園は世界の遊び場などを研究している建築家千田満さんの設計だとのことで、美しい上に遊び心が満載。
教室内には、2階とつながる戸棚のような隠れ家のような段々梯子の棚がある。それが、建物のあちこちで柱以上に支えていることを感じる。
さらに、教室の上を一周できるような体育館の観覧席のような廊下がついている。そこに登る数ヶ所の煙突状のはしご部分も建物の補強になっていただろう。網の階段や網の廊下は、室内でしか遊べない子どもたちの楽しいアスレチック場。
建物だけでなく、保育もすばらしい。子ども自身が考え、子どもの発想をダイナミックに実現する作品展の部屋をちょうど見せていただいた。
音の部屋には子どもたちの工夫した音のコーナー ダンボールのグランドピアノの中
子育て相談で感じたのは、震災後、そもそも不安が高かった子どもはちょっと離れただけでパニックになる回数が多くなり、お母さんが疲れ果ててし
まっていること。震災後に引っ越しや下の子どもの誕生が重なった子どもは、そうでなければ乗り越えられたかもしれない人生のハードルが、乗り越えにくくなってしまっている。
また、3歳の子どもたちの1歳半健診後の発達ケアが、この1年間抜け落ちていることも大きなハンディ。1歳半健診で若干のチェックはされている子どもたちが、通常であれば、その後様々な子育て支援策やサポートがあったかもしれない2歳前後にケアがされていないまま1年たっている。
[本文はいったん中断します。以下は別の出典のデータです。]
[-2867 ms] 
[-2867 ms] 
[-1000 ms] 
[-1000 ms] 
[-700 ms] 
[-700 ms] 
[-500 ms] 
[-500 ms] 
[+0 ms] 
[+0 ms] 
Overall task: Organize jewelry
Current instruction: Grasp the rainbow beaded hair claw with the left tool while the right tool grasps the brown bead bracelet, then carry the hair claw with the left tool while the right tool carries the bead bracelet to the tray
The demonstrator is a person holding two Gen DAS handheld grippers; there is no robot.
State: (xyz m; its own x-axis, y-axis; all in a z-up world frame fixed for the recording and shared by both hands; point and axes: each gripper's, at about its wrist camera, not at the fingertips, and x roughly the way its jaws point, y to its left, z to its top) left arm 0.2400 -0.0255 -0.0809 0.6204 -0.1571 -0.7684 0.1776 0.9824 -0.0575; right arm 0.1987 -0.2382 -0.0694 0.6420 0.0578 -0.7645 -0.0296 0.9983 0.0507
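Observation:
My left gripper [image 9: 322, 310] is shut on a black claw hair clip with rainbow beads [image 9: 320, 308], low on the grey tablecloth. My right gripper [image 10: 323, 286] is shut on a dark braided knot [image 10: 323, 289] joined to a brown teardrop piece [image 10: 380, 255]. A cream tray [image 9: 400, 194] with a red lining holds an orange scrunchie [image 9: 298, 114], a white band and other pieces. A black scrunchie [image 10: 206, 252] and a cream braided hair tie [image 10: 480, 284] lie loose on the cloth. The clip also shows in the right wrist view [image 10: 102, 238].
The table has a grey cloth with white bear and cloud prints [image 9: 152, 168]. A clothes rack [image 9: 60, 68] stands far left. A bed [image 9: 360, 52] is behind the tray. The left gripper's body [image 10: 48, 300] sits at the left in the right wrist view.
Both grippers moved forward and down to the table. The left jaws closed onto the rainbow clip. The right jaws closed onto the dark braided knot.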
震災後の原発事故後のこの地域の保健所などにそれを求めること自体が無理なのだろうが、「子どもの人生のその時期は一度しかない…」と強く感じた。
帰りに、「いわき・ら・ら・ミュウ」という小名浜にある子どもたちのための室内遊び場を訪問。ポーネルンドがいわきと郡山に昨年11月と12月に開設したという。
外で遊べない子どもたちが、思い切り体を動かして遊べるように大型の遊具が工夫されている。
次の訪問地は南相馬。いわき市から北上できれば1時間ほど。しかし原発事故のためまっすぐ北上することがかなわないため、迂回して郡山、福島経由で移動。